Cushing crude inventories eased to 29.772 mb in April 2026, down by 1.693 mb from March, or -5.4% MoM, though still 4.071 mb above April 2025, or +15.8% YoY. The draw broke the prior four-month rebuilding sequence and was the steepest monthly decline in five months, while the annual comparison stayed positive for a fourth straight month. In absolute terms, the hub moved away again from the near-normal position reached in March and ended April 3.812 mb below the five-year average for the month, posting a deficit of 11.4%, which indicates that the inland U.S. buffer started to tighten again rather than merely flattening out. The intra-month dynamics was even more important here: early-April EIA data still showed Cushing at its highest level since July 2024, but by late April the balance had turned as the Gulf war kept flows through Hormuz severely disrupted and pushed overseas buyers toward U.S. barrels. In result, U.S. crude exports rose to a record 6.438 mbd in the week ended April 24 and the United States became a net crude exporter on a weekly basis for the first time since World War II.
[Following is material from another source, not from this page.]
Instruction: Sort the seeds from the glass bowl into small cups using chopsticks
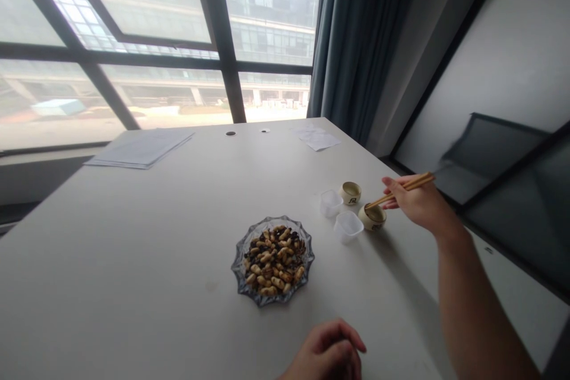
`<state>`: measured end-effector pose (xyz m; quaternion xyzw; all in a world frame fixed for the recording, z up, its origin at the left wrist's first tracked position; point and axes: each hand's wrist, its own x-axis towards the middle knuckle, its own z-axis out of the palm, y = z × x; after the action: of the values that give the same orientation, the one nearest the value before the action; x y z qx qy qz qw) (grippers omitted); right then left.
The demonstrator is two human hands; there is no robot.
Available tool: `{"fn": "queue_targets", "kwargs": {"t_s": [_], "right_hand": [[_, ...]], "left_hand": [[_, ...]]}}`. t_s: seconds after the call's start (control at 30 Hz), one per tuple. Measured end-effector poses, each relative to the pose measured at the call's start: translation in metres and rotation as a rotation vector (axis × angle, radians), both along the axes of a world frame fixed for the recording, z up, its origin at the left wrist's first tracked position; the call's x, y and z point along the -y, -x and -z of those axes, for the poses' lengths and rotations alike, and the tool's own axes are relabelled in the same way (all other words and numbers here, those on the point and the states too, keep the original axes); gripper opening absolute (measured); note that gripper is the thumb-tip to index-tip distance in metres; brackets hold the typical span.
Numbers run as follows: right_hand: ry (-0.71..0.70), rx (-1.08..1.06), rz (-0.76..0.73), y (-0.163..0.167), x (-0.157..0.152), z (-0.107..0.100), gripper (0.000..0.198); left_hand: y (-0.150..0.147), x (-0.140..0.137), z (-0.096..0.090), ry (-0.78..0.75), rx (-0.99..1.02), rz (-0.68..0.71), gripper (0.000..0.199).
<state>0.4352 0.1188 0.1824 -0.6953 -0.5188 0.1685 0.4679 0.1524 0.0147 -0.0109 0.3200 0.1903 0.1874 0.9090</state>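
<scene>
My right hand is closed around a pair of wooden chopsticks, held slanting down to the left. Their tips reach into a small beige cup with a dark mark on its side; what they touch inside is hidden. A second beige cup stands just behind it. To the left of the cups are two clear plastic containers, a nearer one and a farther one. My left hand rests near the front edge, fingers loosely curled, nothing visible in them. Before it sits a scalloped glass bowl heaped with peanuts in shells and dark pieces.
The white table carries a stack of papers at the far left and thin sheets at the far right. Two round holes lie near its back edge. Windows and a dark curtain stand beyond; a dark chair is to the right.
</scene>
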Motion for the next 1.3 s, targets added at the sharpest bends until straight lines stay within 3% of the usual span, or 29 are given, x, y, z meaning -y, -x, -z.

Global offshore oil inventories rose again in April 2026, but the increase was far milder than the March shock and the structure of the build remained heavily distorted by the Gulf war. Worldwide offshore stockpiles reached 141.26 mb, up by 1.16 mb from March, a 0.8% MoM increase. That was the third consecutive monthly gain, but also the slowest monthly growth rate in three months, suggesting that the immediate post-Hormuz surge was no longer broadening at March’s pace. The level was nevertheless the highest in 68 months. The monthly increase again was highly uneven – the Middle East Gulf absorbed another major build, West Africa gained as Atlantic Basin trade routes lengthened, while Asia, the North Sea, the US Gulf Coast and the residual bucket all declined. Compared with April 2025, global offshore inventories were higher by 45.06 mb, up 46.8% YoY, extending the annual uptrend to ten months, although the pace of yearly growth was the slowest in seven months. The surplus versus seasonal history remained substantial: inventories stood 49.76 mb above the 5-year average for April, a 54.4% premium. This fits the broader market picture reported by the IEA: global observed inventories were still drawing heavily in April because on-land stocks were being depleted, but oil on water rebounded as Middle East bypass routes and longer Atlantic Basin voyages increased barrels in transit.